I am wondering what their baseline is. They call it "Current Best Non-WaveNet". Quite frankly, Apple's most recent deep learning-based speech synthesis sounds superior, but there aren't enough samples to for a proper comparison: https://machinelearning.apple.com/2017/08/06/siri-voices.htm...
It could just be a matter of opinion, but I prefer both Google's unit selection synthesis, and their WaveNet synthesis. The prosody in Apple's latest method is still annoying, nowhere near as good as the Google models of 2015 and 2016, and not remotely comparable to the WaveNet models.
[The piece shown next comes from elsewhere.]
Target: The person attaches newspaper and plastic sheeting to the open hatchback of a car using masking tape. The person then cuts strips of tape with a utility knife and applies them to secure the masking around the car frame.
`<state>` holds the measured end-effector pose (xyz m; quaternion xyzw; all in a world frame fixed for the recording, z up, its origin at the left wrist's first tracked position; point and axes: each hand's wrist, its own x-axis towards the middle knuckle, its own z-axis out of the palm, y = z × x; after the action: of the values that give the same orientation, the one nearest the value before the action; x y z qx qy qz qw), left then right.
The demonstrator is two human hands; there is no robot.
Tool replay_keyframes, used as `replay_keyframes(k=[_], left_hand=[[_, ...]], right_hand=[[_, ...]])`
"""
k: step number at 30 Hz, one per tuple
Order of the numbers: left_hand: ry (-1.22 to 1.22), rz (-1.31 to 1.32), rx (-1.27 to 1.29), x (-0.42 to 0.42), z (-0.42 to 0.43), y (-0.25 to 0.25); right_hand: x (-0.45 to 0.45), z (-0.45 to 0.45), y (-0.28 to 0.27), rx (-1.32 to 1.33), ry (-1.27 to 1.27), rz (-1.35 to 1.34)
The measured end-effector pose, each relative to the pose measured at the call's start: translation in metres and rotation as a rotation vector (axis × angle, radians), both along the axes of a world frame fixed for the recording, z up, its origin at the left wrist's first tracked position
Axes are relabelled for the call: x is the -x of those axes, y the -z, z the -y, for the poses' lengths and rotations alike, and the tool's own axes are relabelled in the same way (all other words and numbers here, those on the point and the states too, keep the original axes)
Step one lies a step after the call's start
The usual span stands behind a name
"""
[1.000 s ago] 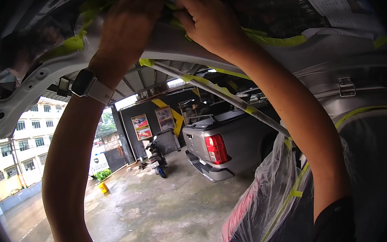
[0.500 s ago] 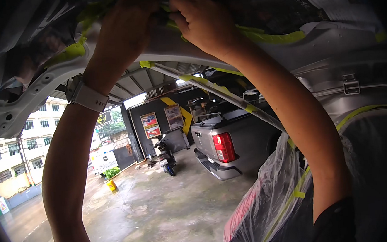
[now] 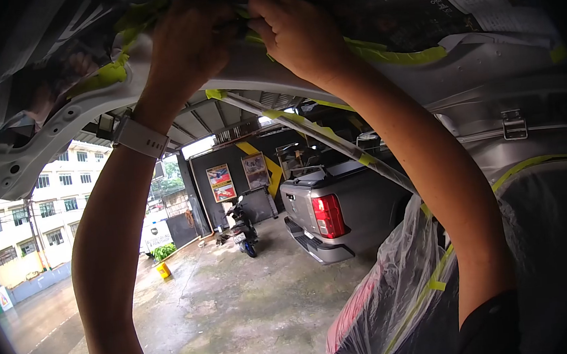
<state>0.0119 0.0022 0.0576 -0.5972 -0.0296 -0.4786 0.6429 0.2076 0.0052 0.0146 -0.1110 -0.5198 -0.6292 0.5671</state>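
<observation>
Both arms reach up to the underside of a raised vehicle hatch (image 3: 248, 70), which is masked with printed newspaper (image 3: 389, 2) and yellow-green masking tape (image 3: 404, 54). My left hand (image 3: 190, 44), with a watch (image 3: 139, 136) on its wrist, is closed at the panel's upper edge. Beside it, a small gap apart, my right hand (image 3: 302, 39) has its fingers curled and pinched together. Bits of the tape show around both hands. Whatever sits in the fingers is dark and hidden.
A taped strut (image 3: 320, 134) slants down from the hatch to the body at right. Clear plastic sheeting (image 3: 398, 281) drapes the vehicle's rear. Behind stand a grey pickup (image 3: 365, 204), a motorcycle (image 3: 240, 230) and a yellow container (image 3: 164, 271) on the concrete floor (image 3: 241, 320).
My left hand and forearm have shifted slightly to the right, and the wrist has turned a little. My right hand stays almost still.
</observation>
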Motion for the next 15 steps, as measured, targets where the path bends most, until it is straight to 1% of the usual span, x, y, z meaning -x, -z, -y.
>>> replay_keyframes(k=[2,4,7,9,14,15], left_hand=[[0.004,0.006,-0.007,-0.002,-0.001,0.000],[-0.009,-0.026,-0.101,-0.002,-0.002,0.000],[-0.054,-0.017,-0.150,-0.001,-0.003,0.001],[-0.060,-0.018,-0.139,-0.001,-0.003,0.003],[-0.048,-0.011,-0.089,-0.003,0.002,0.011],[-0.041,0.020,-0.005,-0.008,0.014,0.019]], right_hand=[[0.000,0.000,0.000,0.006,0.002,-0.005],[0.000,0.001,0.000,0.013,0.004,-0.008],[0.000,0.000,0.000,0.017,0.003,-0.009],[0.001,-0.002,-0.001,-0.034,-0.035,0.013],[0.000,-0.003,-0.001,-0.045,-0.060,0.011],[0.000,-0.004,-0.001,-0.064,-0.056,0.004]])
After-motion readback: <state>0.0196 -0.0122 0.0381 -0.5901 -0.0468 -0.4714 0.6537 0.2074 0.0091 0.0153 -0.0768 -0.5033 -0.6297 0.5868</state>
Apple's change in voice talent is an improvement though, and they may have more units than before, which is helpful. I believe their model also works offline, which is a huge plus (though I think Google's prior model works offline as well).
I think the voice for the samples in your link still has the problems they talk about in that article.
There are noticeable blips in the speech that sound unnatural, particularly when certain sound combinations are used.
The very first sample with "Bruce Frederick" is clearly off. The intonation and timing between the end of bruce and the beginning of frederick is... mechanical.
There's a similar problem in the OPs link with the non-wavenet English voice 1 when it says "Wavenet".
Those issues are much less apparent in the wavenet voices. Timing problems are less noticeable, intonation problems are less noticeable.
Frankly, the voices there sound VERY good, compared to anything I've heard.
That said, I completely agree that there's not enough samples there to make any real judgement.
I think I read "commercial" somewhere in there. So it'd be "the best you can buy", though not necesarily "the best other competing companies use" (ie: Apple).
Still, they picked one that makes theirs look vastly superior.